*What you need to do*. Give the listing again in full and exactly, apart from its pictures.

*Dataset extract*.
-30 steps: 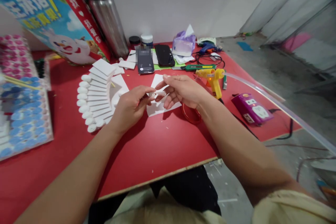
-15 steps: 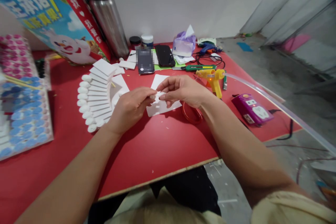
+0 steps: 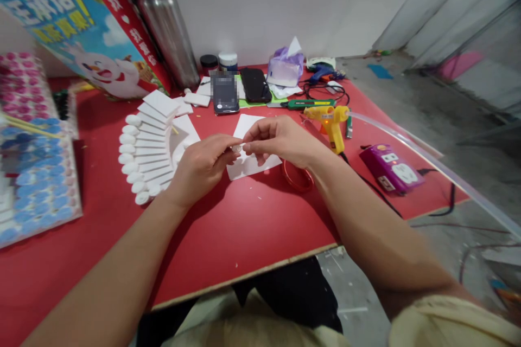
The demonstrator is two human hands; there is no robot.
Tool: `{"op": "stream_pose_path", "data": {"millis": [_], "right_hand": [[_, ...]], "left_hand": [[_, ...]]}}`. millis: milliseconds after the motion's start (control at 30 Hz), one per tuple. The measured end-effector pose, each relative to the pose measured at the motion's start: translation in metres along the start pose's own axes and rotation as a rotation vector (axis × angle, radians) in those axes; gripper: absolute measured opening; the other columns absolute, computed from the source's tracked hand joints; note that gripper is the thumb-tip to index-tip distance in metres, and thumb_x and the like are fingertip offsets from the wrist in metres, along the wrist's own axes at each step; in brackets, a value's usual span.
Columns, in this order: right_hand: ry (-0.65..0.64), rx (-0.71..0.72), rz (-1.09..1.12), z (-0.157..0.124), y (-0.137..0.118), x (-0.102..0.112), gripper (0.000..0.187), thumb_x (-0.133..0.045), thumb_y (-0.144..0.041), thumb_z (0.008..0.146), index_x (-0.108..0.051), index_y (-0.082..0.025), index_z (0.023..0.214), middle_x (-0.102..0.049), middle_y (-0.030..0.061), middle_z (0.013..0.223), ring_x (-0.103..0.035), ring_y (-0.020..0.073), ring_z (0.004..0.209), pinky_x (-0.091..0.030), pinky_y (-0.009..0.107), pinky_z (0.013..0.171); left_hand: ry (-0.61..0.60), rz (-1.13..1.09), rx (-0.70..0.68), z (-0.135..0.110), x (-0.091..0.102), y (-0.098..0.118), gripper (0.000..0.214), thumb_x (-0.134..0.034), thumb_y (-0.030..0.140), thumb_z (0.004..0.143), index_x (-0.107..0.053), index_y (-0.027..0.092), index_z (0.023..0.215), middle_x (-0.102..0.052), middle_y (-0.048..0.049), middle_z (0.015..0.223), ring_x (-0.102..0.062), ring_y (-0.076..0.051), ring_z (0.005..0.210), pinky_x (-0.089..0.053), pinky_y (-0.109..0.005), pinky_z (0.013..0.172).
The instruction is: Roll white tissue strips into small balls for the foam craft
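Note:
My left hand (image 3: 201,168) is closed in a pinch on a small white piece (image 3: 236,148), its exact kind too small to make out. Meeting it from the other side, my right hand (image 3: 283,141) has thumb and forefinger together at the same piece. Both hands hover over a white card (image 3: 248,169) on the red table. A red loop (image 3: 298,176), perhaps scissor handles, lies partly under my right wrist. To the left, a fan of white strips (image 3: 152,143) ends in rounded white heads.
A yellow glue gun (image 3: 332,127) with a long clear stick stands right, near a purple power socket (image 3: 391,168). Behind are a green cutter (image 3: 311,104), two phones (image 3: 255,85), a tissue pack (image 3: 285,70) and a steel flask (image 3: 169,38). Blue and pink rolls (image 3: 40,184) fill the left.
The fingertips of both hands have shifted slightly left with the small white piece. Otherwise the hands keep nearly the same pose.

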State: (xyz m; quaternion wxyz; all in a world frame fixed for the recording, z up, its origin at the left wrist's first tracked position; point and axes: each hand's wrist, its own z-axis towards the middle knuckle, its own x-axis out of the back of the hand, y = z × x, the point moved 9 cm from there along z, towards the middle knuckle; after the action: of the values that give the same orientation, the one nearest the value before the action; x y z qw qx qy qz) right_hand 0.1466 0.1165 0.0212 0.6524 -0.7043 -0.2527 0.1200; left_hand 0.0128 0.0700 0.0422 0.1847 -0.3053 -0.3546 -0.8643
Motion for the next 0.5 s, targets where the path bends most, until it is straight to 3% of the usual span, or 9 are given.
{"op": "stream_pose_path", "data": {"millis": [100, 200, 267, 400, 500], "right_hand": [[-0.032, -0.006, -0.015, -0.001, 0.000, -0.002, 0.011, -0.079, -0.022, 0.082, -0.073, -0.012, 0.084, -0.072, 0.0020, 0.071, -0.062, 0.0076, 0.054, -0.053, 0.018, 0.053], [-0.071, -0.003, -0.006, -0.001, -0.001, -0.004, 0.019, -0.082, -0.029, 0.080, -0.074, -0.012, 0.085, -0.075, 0.0040, 0.076, -0.063, 0.0084, 0.055, -0.054, 0.019, 0.053], [-0.047, 0.006, -0.019, -0.001, -0.002, -0.001, 0.016, -0.080, -0.026, 0.080, -0.073, -0.012, 0.081, -0.074, 0.0028, 0.071, -0.061, 0.0077, 0.051, -0.053, 0.019, 0.051], [0.042, -0.008, -0.052, -0.001, 0.000, 0.008, 0.013, -0.074, -0.015, 0.083, -0.069, -0.012, 0.071, -0.068, 0.0011, 0.058, -0.055, 0.0061, 0.042, -0.049, 0.017, 0.045], [0.046, -0.023, -0.026, 0.000, 0.002, 0.010, 0.019, -0.077, -0.018, 0.083, -0.067, -0.013, 0.068, -0.066, 0.0005, 0.055, -0.052, 0.0060, 0.039, -0.045, 0.017, 0.040]], "left_hand": [[-0.029, -0.181, 0.216, 0.000, -0.004, -0.014, 0.020, -0.064, 0.025, 0.095, -0.074, 0.015, 0.110, -0.077, -0.0068, 0.092, -0.072, -0.017, 0.075, -0.057, -0.029, 0.074], [-0.033, -0.541, 0.539, -0.007, -0.017, -0.032, 0.020, -0.067, 0.028, 0.092, -0.073, 0.014, 0.105, -0.073, -0.0036, 0.074, -0.069, -0.017, 0.060, -0.059, -0.030, 0.061], [-0.041, -0.747, 0.677, -0.012, -0.028, -0.036, 0.020, -0.071, 0.028, 0.088, -0.072, 0.013, 0.101, -0.070, -0.0025, 0.066, -0.066, -0.017, 0.053, -0.060, -0.031, 0.055], [-0.059, -0.972, 0.786, -0.016, -0.041, -0.038, 0.018, -0.078, 0.026, 0.081, -0.072, 0.012, 0.092, -0.071, -0.0042, 0.067, -0.062, -0.014, 0.050, -0.058, -0.029, 0.050], [-0.072, -1.048, 0.848, -0.021, -0.045, -0.042, 0.017, -0.080, 0.025, 0.080, -0.073, 0.012, 0.087, -0.073, -0.0061, 0.073, -0.061, -0.012, 0.052, -0.056, -0.026, 0.051]]}}
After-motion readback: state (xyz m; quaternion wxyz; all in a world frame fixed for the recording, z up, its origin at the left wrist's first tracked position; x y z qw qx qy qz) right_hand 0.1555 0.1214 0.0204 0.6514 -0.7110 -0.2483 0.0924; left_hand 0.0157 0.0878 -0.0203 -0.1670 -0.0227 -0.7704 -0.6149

*Answer for this exercise*.
-30 steps: 
-15 steps: 
+0 steps: 
The demonstrator is two human hands; there is no robot.
Tool: `{"op": "stream_pose_path", "data": {"millis": [_], "right_hand": [[_, ...]], "left_hand": [[_, ...]]}}`. millis: milliseconds after the motion's start (control at 30 Hz), one per tuple. The measured end-effector pose, each relative to the pose measured at the motion's start: translation in metres along the start pose's own axes and rotation as a rotation vector (axis × angle, radians) in those axes; gripper: absolute measured opening; the other columns absolute, computed from the source's tracked hand joints; note that gripper is the thumb-tip to index-tip distance in metres, and thumb_x and the like are fingertip offsets from the wrist in metres, along the wrist's own axes at each step; in brackets, a value's usual span.
Columns, in this order: right_hand: ry (-0.65..0.64), rx (-0.71..0.72), rz (-1.09..1.12), z (-0.157..0.124), y (-0.137..0.118), x (-0.102..0.112), gripper (0.000..0.187), thumb_x (-0.133..0.045), thumb_y (-0.144..0.041), thumb_z (0.008..0.146), index_x (-0.108..0.051), index_y (-0.082..0.025), index_z (0.023..0.214), middle_x (-0.102..0.049), middle_y (-0.030..0.061), middle_z (0.013..0.223), ring_x (-0.103..0.035), ring_y (-0.020..0.073), ring_z (0.004..0.209), pinky_x (-0.091..0.030), pinky_y (-0.009..0.107), pinky_z (0.013..0.171); left_hand: ry (-0.61..0.60), rz (-1.13..1.09), rx (-0.70..0.68), z (-0.135..0.110), x (-0.091..0.102), y (-0.098..0.118), gripper (0.000..0.214), thumb_x (-0.134..0.034), thumb_y (-0.030..0.140), thumb_z (0.004..0.143), index_x (-0.107..0.053), index_y (-0.027..0.092), index_z (0.023..0.215), middle_x (-0.102..0.052), middle_y (-0.048..0.049), middle_z (0.015..0.223), ring_x (-0.102..0.062), ring_y (-0.076..0.051), ring_z (0.005..0.210), pinky_x (-0.089..0.053), pinky_y (-0.109..0.005), pinky_z (0.013..0.172).
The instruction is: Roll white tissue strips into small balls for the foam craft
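Note:
My left hand (image 3: 201,168) is closed in a pinch on a small white piece (image 3: 236,148), its exact kind too small to make out. Meeting it from the other side, my right hand (image 3: 283,141) has thumb and forefinger together at the same piece. Both hands hover over a white card (image 3: 248,169) on the red table. A red loop (image 3: 298,176), perhaps scissor handles, lies partly under my right wrist. To the left, a fan of white strips (image 3: 152,143) ends in rounded white heads.
A yellow glue gun (image 3: 332,127) with a long clear stick stands right, near a purple power socket (image 3: 391,168). Behind are a green cutter (image 3: 311,104), two phones (image 3: 255,85), a tissue pack (image 3: 285,70) and a steel flask (image 3: 169,38). Blue and pink rolls (image 3: 40,184) fill the left.
The fingertips of both hands have shifted slightly left with the small white piece. Otherwise the hands keep nearly the same pose.
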
State: (xyz m; quaternion wxyz; all in a world frame fixed for the recording, z up, its origin at the left wrist's first tracked position; point and axes: each hand's wrist, its own z-axis towards the middle knuckle, its own x-axis out of the back of the hand, y = z × x, the point moved 9 cm from there along z, towards the middle knuckle; after the action: of the values that give the same orientation, the one nearest the value before the action; x y z qw qx qy qz) right_hand 0.1466 0.1165 0.0212 0.6524 -0.7043 -0.2527 0.1200; left_hand 0.0128 0.0700 0.0422 0.1847 -0.3053 -0.3546 -0.8643
Motion for the next 0.5 s, targets where the path bends most, until it is straight to 3% of the usual span, or 9 are given.
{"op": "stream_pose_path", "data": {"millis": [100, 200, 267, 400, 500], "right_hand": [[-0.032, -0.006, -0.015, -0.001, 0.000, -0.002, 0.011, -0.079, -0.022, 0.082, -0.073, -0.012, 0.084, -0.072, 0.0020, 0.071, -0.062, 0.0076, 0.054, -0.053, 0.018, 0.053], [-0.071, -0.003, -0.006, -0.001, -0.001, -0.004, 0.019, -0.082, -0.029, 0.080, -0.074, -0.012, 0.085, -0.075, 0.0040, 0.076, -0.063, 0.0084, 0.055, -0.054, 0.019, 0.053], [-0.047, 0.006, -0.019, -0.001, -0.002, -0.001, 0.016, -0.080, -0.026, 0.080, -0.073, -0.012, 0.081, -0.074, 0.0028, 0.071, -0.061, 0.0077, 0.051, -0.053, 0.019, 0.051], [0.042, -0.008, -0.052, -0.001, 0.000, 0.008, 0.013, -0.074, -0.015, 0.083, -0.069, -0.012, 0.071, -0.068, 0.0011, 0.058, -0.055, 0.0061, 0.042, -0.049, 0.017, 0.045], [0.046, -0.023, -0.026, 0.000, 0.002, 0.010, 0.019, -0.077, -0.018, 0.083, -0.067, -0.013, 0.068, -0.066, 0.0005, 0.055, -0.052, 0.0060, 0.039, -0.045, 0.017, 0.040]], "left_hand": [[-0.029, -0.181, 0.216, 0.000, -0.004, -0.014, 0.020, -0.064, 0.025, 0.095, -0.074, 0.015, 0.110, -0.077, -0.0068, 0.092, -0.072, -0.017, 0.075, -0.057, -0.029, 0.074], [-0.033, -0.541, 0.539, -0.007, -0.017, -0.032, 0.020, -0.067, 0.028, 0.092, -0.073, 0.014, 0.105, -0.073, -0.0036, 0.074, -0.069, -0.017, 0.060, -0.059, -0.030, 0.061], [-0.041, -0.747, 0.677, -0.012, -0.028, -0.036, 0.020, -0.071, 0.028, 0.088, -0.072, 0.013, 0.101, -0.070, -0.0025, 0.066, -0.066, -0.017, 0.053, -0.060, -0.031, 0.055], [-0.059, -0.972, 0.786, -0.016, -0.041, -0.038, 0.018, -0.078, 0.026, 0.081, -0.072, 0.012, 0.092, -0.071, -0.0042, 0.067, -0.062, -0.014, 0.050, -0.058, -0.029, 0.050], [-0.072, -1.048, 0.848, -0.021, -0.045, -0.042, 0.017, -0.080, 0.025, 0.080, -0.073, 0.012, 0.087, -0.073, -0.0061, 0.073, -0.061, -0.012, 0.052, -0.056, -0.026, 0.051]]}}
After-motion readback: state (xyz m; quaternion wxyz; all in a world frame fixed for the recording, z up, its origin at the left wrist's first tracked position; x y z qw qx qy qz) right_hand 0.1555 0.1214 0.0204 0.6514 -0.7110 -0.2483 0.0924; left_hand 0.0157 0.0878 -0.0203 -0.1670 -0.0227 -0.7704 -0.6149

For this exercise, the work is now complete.